Я обратил внимание, как только увидел свою тарелку, что не пахнет мне от тарелки. Крупный, сочный кусок мяса лежал у самого моего носа, но я не чувствовал его, несмотря на то, что он просто не мог не пахнуть. Вернее, сам запах, конечно же был, но его воздействие на меня не имело ничего общего с обычным воздействием только что приготовленной пищи на давно неевшего человека. Однако же он не вызывал отвращения или желания отвернуться, как если бы я был болен, он просто был, существовал, но не действовал. На секунду я очень заинтересовался этим обстоятельством, взял вилку и нож, отрезал небольшой кусочек и поднес ближе к лицу. Мясо на удивление было мягким и сочным, вмеру прожаренным, но желания положить его себе в рот у меня не было. Как только я понял это, я тут же сунул его за щеку и стал тщательно жевать и чувствовать его вкус, стараясь распробовать его как можно острее.
У меня легко получилось это. И я потерял интерес к истории с запахом, позабыл о ней. Стал отрезать куски на тарелке, обрезать углы стейка и получать вытянутые треугольники из мяса, а потом, рассмотрев их, отправлять себе в рот, один за одним, один за одним и ритмично. Я медленно и аккуратно доел до половины, вытер салфеткой губы и потянулся к стакану с водой.
Я снова посидел, подумал, посмотрел по сторонам… Потом мне захотелось еще посидеть с абсолютно прямой спиной, - я выпрямился и посидел… Сидел, отрезал куски, отправлял их в рот и жевал.
Всегда, всю жизнь, помню, что мне нравилось так делать… Что-то делать, что-то аккуратное и простое, простыми, легкими, повторяющимися движениями. Родители, помню, давно обратили на это внимание – даже слова-то и определения эти – «повторяющиеся движения» - именно они сделали, отец сделал… Отец, да… Я помню… Никогда он не любил меня, а я – его. Да-а… Никогда!.. И с чего бы, казалось, не правда ли? Разве можно не любить такого сына, как я? Такое качество генетики бывает крайне редко, крайне редко встречается вообще. А уж если учитывать, У КОГО оно появилось, то вообще! И говорить-то даже стыдно. Как причудливо тасуется колода, да? Ха-ха, именно, именно! Но не будем, не будем об этом, не нужно… Не будем… Пустое, пустое… Пустое… Я задумался и посмотрел в окно, но там вновь не былдо видно ниче, кроме отражения. Я был уверен, что задумавшийся я выгляжу бесподобно сейчас, просто бесподобно.

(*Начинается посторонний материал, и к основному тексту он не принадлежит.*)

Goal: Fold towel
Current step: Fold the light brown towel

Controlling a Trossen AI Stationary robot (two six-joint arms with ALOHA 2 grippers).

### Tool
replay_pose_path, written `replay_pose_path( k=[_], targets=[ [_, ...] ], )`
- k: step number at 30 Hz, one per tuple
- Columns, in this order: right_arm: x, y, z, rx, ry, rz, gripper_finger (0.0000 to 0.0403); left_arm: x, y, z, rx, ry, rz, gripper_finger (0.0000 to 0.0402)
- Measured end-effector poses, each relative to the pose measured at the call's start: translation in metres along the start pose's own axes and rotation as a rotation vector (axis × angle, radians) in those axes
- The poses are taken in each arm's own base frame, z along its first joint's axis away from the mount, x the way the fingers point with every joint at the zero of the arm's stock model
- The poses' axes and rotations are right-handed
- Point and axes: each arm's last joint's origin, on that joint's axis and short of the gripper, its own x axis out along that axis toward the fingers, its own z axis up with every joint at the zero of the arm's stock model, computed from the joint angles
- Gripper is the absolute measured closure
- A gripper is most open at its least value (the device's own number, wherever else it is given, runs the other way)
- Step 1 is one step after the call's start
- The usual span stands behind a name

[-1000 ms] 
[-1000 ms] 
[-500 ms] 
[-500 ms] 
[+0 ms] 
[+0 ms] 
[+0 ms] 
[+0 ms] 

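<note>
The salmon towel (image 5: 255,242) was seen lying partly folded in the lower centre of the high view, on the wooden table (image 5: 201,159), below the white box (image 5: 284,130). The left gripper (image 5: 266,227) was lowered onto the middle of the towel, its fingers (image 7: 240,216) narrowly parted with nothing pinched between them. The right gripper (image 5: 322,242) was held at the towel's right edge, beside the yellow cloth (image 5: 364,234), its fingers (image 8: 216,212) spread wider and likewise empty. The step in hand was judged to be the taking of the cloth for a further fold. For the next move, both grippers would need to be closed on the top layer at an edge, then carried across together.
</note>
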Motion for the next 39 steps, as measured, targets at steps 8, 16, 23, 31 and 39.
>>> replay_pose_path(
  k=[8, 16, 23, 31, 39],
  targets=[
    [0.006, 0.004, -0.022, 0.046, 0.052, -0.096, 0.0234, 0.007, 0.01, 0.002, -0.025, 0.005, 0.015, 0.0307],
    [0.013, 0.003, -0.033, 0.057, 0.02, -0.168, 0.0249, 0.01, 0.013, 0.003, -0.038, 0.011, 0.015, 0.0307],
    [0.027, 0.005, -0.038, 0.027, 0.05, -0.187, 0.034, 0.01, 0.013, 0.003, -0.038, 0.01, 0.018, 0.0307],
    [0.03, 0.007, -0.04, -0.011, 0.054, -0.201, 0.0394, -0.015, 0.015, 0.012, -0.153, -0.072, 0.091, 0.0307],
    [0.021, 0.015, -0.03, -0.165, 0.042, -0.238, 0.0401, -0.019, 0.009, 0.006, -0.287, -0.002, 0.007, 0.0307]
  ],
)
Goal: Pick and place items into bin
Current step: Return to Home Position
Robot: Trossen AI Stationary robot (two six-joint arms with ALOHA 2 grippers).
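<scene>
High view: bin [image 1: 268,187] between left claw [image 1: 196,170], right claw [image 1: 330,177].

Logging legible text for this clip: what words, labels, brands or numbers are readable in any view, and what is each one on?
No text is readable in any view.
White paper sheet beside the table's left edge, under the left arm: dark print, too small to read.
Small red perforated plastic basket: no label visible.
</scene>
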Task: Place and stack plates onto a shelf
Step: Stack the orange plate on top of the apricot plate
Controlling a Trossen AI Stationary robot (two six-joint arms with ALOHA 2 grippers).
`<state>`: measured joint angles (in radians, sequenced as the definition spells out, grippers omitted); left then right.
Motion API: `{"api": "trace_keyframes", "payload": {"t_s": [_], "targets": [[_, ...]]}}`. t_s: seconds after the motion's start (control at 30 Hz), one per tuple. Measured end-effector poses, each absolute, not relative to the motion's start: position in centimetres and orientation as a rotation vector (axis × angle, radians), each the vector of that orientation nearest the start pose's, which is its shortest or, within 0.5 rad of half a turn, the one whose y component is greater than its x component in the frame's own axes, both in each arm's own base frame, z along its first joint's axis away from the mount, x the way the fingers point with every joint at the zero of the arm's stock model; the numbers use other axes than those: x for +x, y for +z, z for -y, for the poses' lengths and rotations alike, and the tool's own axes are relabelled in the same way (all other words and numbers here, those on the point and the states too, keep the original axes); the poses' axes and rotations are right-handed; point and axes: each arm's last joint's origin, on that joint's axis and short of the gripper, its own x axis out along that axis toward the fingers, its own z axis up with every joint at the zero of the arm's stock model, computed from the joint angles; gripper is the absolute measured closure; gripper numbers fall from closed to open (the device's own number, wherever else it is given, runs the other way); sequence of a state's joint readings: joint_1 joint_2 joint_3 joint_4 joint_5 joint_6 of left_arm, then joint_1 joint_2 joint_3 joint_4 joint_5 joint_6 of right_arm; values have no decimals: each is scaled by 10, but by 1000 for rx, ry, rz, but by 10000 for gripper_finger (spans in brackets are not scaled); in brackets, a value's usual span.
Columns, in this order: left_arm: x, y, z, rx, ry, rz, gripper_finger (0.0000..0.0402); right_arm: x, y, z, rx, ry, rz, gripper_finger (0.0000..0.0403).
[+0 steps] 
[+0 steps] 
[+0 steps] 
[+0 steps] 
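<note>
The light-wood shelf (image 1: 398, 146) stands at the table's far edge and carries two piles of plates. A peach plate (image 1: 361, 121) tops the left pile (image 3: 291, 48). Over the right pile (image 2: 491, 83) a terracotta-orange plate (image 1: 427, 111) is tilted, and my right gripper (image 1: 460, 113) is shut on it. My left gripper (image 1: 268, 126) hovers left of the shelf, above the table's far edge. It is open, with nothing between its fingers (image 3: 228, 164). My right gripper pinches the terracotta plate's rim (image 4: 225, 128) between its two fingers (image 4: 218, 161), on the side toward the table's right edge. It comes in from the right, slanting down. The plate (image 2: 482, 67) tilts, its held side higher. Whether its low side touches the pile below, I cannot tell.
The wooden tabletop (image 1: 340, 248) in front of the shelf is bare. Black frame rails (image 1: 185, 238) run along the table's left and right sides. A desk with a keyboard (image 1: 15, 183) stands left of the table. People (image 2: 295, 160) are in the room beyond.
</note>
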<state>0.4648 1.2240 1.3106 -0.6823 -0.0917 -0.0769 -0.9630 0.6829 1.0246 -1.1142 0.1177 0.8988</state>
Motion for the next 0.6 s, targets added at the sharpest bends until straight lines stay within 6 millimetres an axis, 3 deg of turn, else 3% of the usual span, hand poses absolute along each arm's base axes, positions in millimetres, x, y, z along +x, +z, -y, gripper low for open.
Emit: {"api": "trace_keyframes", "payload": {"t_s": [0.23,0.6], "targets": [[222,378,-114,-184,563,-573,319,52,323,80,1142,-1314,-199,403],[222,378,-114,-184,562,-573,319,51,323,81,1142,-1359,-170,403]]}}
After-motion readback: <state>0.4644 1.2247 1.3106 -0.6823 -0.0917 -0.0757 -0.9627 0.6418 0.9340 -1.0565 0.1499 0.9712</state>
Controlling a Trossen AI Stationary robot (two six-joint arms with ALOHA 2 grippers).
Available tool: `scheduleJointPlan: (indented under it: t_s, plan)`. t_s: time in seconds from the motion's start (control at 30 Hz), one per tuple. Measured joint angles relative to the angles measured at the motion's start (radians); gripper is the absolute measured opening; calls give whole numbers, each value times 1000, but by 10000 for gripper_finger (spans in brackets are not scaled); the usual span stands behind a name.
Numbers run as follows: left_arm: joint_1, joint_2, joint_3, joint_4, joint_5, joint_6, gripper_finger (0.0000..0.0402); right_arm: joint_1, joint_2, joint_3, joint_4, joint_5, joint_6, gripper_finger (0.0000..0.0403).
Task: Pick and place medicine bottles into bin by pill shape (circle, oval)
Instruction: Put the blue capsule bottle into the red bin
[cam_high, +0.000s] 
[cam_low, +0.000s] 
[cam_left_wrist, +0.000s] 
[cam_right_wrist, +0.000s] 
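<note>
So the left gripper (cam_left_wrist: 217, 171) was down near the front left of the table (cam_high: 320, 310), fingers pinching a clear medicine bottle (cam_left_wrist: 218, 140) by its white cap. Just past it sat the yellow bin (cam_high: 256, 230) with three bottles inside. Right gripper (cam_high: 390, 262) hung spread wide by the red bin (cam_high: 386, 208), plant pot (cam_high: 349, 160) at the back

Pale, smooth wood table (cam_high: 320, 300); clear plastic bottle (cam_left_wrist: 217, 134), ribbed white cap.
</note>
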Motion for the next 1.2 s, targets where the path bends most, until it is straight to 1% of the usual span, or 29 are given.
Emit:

Кстати, - очнулся я - можно было обратить внимание, что вот в этот самый момент я ничего не слышал. Стук колес, говор людей, звуки вагона, - я не слышал и не чувствовал ничего из них. Их нет. Я замер, остановился, время остановилось, совсем, оно не двигалось… Какое потрясающее чувство! Где мои руки, - а, вот они, я почувствовал. Пальцы, ладони, кисти, локти, - о-о-оп – раз, раз, раз… И-и-и-и… Вот все и вернулось.
Я пошевелил, поводил справа налево головой, посмотрел по сторонам. Я снова все слышал и видел, но этот странный момент просто поразил меня. Я прикоснулся губами к воде в стакане и решил подумать над этим. Вот только стоило, вероятно, доесть…
- Что это вам там принесли такое аппетитное?
Я вздрогнул как будто меня ткнули палкой и поднял глаза.
Девушка смотрела на меня, выпрямив спину и повернув голову, и легко улыбалась. Мне немедленно стало стыдно за свою реакцию, я тоже улыбнулся в ответ, правда не сразу, какое-то время для того, чтоб удостовериться, что обращаются ко мне, а затем на понимание смысла слов все же потребовалось. Девушка за это время успела легко покраснеть, но глаза с меня не сводила.
Нужно было отвечать.
- Это говяжий стейк. Довольно неплохой, кстати.
Мои слова удивили меня. Я произнес их с легкостью, совершенно неожиданной, и даже каким-то интересом и задором, словно не от себя самого, а откуда-то извне. Как истинный, неподдельный поэт, как мастер слова…
- А я все думала, что заказать. Очень давно не бывала в поездах, а здесь в ресторанах и вообще, по-моему, никогда.
- Смело рекомендую, - я показал на свою тарелку рукой и стал смотреть на нее, прямо в глаза.
Говорила она чуть хрипловатым, но приятным высоким голосом, очень женским и с каким-то странным выговором, который, впрочем, не создавал отрицательного впечатления.
- Вы в … едете, - снова спросила она, уже немного справившись с конфузом и наклонив голову.
- Да.
- В командировку?
- Нет, совсем нет. Почему вы так решили? - я удивился.
Она улыбнулась еще шире, чуть-чуть и очень красиво скосила глаза и сказала:
- Не знаю, почему-то подумала…
- Нет, я родился там. Вот еду навестить родных. Давно не был. А вы?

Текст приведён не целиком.